# [WORK TO COMPLETE]
What you give back should match the listing word for word.

# [PROVIDED DATA]
******************************

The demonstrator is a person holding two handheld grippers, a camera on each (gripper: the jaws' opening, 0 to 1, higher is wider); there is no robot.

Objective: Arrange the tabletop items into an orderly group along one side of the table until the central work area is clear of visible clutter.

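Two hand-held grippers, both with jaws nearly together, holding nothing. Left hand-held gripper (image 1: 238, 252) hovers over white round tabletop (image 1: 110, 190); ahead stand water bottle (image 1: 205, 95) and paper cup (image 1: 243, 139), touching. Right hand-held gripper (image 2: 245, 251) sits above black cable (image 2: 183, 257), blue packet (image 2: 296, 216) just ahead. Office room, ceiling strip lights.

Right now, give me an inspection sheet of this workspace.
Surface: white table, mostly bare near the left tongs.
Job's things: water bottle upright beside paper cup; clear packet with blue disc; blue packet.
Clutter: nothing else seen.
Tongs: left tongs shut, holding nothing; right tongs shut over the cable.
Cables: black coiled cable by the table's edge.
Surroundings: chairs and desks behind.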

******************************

# [EXPECTED ANSWER]
The demonstrator is a person holding two handheld grippers, a camera on each (gripper: the jaws' opening, 0 to 1, higher is wider); there is no robot.

Objective: Arrange the tabletop items into an orderly group along one side of the table until the central work area is clear of visible clutter.

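Two hand-held grippers, both with jaws nearly together, holding nothing. Left hand-held gripper (image 1: 238, 252) hovers over white round tabletop (image 1: 110, 190); ahead stand water bottle (image 1: 205, 95) and paper cup (image 1: 243, 139), touching. Right hand-held gripper (image 2: 245, 251) sits above black cable (image 2: 183, 257), blue packet (image 2: 296, 216) just ahead. Office room, ceiling strip lights.

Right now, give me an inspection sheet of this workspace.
Surface: white table, mostly bare near the left tongs.
Job's things: water bottle upright beside paper cup; clear packet with blue disc; blue packet.
Clutter: nothing else seen.
Tongs: left tongs shut, holding nothing; right tongs shut over the cable.
Cables: black coiled cable by the table's edge.
Surroundings: chairs and desks behind.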

That finishes the answer to the exercise.